Planners don't plan anymore

 

Robert M. Tomasko

 

Is strategic planning dead? The famous quip made by author Mark Twain - that reports of his death were greatly exaggerated - also applies to the state of strategic planning. Although business planners, and the elaborate corporate staff bureaucracies they worked in, have been favorite targets of downsizers, today the job is more likely to be reformed than eliminated.

Strategic planners are spending less time actually producing plans and more time preparing operating managers throughout the organization to do the actual planning. Role distinctions between staff planners and executive development specialists are blurring. And the business' chief planning officer is increasingly the chief executive.

As part of an assignment for a large multinational, I identified a sequence of eight activities that many world class planners have made their top priorities:

 

- Planners are teaching the future. Using techniques like simulation games, scenarios and alternative futures, they are actively educating their corporate constituencies about the promises and threats behind the trends effecting the business.

- Planners are creating a understanding of what the state of current reality is with respect to these future challenges - and ensuring this view is widely shared throughout the organization.

- Planners are advising managers as the managers set concrete goals regarding the state of the business at a specific point in the future. Planners help ensure these goals relate not just to the business' existing operations, but also to the goals of other parts of the corporation as well as new endeavors beyond the current scope of the business.

- Planners create cross-organization forums where step-by-step approaches are identified to close the gaps between the current state of the business and its goals for the future.

- Planners periodically keep score on the progress of the organization in closing these gaps - a form of progress not always well measured by the company's existing information and financial control systems.
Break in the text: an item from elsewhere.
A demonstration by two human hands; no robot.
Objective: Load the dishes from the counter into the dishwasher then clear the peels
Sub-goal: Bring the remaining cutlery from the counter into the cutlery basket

- When progress on achieving future goals is uneven, planners advise management on potential mid-course corrections.

- Planners are sufficiently detached from the achievement of these goals (the responsibility of management), so that they can be in a position to interpret ongoing performance shortfalls as a sign the goals themselves need to be rethought.

- Planners can signal the final achievement of future objectives, organize appropriate forums for recognition and celebration, and plant the seeds for the organization's next growth initiative.

 

These changes in the planner's role necessitates changes in the planner's background and training. Less emphasis is required on analytical skills, while more experience with behavioral technologies is demanded. While the traditional corporate planner might have once played the part of an all-knowing oracle, the contemporary job requires more the mind set of a theater director or talent impresario.

The planners' career path will blur the traditional distinction between line and staff. Many planners will come to these jobs with operational backgrounds - in sales, production, logistics and technology. They will not remain in planning positions for most of their careers. The ideas they help generate in their planning work may well be ones they will be asked to bring into reality in their next assignment as an operating manager.

One company I studied only lets planners plan for businesses that don't exist. Then, when there's consensus on strategy, the same planners are told to go out and create the new business. They're held accountable for achieving the targets in their plan, also.